Northam’s retort to Perriello, when asked, was more personal and, again, stylistic.

“I would change the verb ‘talk’ to ‘listen,’” Northam told Yahoo News. “I think it’s important to go and listen and especially hear what’s on people’s minds, and to let them understand why it’s important to have things like access to women’s reproductive health care, why it’s important that families have access to affordable and quality health care, why it’s important to promote responsible gun ownership.”

“And I agree, after you listen and hear, then we take that message back to Richmond and sit down with people and the voters put pressure on their elected officials.
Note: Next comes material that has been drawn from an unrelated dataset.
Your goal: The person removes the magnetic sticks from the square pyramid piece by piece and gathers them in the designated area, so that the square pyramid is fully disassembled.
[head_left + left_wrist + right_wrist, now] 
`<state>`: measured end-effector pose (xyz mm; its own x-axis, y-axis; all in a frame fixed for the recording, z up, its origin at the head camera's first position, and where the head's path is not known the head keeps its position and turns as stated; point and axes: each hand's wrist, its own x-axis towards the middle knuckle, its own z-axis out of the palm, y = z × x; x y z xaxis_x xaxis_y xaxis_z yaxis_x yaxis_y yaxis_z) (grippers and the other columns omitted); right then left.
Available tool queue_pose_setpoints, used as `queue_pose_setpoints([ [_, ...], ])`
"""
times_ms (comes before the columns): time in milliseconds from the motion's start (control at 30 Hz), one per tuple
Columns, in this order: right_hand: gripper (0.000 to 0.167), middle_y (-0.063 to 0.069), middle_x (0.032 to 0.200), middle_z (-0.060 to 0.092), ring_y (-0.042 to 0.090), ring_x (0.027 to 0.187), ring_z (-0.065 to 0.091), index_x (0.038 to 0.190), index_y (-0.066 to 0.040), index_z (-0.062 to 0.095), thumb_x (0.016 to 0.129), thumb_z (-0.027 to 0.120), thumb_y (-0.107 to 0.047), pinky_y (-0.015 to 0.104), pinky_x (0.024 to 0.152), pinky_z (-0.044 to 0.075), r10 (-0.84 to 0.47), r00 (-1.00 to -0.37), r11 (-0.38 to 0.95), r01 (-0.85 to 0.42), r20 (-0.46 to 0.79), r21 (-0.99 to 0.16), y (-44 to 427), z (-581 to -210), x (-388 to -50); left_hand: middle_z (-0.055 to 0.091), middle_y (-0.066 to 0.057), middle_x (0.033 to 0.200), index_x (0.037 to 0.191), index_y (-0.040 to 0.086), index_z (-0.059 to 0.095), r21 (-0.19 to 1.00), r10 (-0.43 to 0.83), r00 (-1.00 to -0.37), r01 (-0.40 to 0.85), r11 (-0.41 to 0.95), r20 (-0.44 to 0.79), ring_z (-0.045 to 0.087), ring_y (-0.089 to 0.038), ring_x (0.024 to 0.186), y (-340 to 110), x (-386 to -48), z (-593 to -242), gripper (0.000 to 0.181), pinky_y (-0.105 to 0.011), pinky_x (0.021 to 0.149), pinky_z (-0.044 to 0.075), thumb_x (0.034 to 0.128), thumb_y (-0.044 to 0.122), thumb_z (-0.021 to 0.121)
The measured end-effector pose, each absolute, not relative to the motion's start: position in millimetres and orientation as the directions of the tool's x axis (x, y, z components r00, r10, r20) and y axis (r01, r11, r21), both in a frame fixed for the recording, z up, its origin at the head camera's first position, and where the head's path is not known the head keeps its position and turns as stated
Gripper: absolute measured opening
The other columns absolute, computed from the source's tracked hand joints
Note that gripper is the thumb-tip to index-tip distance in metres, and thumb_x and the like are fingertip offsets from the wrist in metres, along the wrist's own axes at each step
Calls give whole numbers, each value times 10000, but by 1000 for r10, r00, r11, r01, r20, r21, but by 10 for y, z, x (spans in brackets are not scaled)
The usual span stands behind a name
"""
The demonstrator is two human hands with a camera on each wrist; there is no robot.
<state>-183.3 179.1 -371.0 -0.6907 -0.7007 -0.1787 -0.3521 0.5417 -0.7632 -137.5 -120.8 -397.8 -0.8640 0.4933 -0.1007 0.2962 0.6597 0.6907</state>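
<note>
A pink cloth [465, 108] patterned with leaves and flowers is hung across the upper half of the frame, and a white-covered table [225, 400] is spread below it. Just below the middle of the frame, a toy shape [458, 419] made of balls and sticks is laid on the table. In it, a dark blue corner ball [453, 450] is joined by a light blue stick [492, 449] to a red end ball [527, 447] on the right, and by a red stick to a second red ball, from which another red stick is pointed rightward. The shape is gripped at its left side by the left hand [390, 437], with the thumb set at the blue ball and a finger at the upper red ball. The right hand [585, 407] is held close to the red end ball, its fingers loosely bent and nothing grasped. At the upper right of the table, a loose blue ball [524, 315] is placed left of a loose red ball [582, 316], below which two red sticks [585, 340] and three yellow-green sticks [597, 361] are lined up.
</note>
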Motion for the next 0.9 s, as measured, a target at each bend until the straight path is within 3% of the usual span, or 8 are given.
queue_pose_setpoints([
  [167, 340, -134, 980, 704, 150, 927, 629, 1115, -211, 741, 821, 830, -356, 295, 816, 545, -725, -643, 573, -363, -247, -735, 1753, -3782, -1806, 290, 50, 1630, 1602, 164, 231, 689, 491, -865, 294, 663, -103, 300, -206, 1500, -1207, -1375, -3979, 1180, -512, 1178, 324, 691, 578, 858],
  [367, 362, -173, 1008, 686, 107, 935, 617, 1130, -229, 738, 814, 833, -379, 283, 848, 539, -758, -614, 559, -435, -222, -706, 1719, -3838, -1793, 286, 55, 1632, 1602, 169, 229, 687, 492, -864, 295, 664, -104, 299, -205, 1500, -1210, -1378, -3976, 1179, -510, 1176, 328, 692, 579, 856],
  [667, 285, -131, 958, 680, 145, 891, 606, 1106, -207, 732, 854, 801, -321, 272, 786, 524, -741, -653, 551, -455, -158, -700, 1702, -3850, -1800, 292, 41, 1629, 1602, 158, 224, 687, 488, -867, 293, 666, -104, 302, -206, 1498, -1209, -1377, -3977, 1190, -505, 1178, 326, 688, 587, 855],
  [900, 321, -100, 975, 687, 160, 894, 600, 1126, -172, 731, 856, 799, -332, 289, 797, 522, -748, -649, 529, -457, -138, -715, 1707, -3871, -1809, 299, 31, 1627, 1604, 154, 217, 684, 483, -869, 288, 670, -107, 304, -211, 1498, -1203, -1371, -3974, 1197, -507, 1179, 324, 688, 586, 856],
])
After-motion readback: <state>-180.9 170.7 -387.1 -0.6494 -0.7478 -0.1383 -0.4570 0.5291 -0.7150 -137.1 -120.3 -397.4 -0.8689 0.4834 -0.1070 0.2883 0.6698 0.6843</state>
So it all works together, and I’ve been doing it for 10 years,” he said.

Several Republican operatives who have spoken privately to Yahoo News about Gillespie’s chances against Northam or Perriello are of the view that the charisma and energy gap between Gillespie and Perriello would be considerable, in Perriello’s favor.

But in a year when most Democrats expect the Trump presidency to be more than enough reason for Democrats to vote in droves this fall, Northam supporters think that renders Perriello’s talents as a candidate less vital.

Gillespie, 55, and Northam are both relatively conventional in the way they present themselves to voters. But Trump’s unpopularity, Northam supporters believe, will be an anchor around Gillespie’s neck no matter who their nominee is.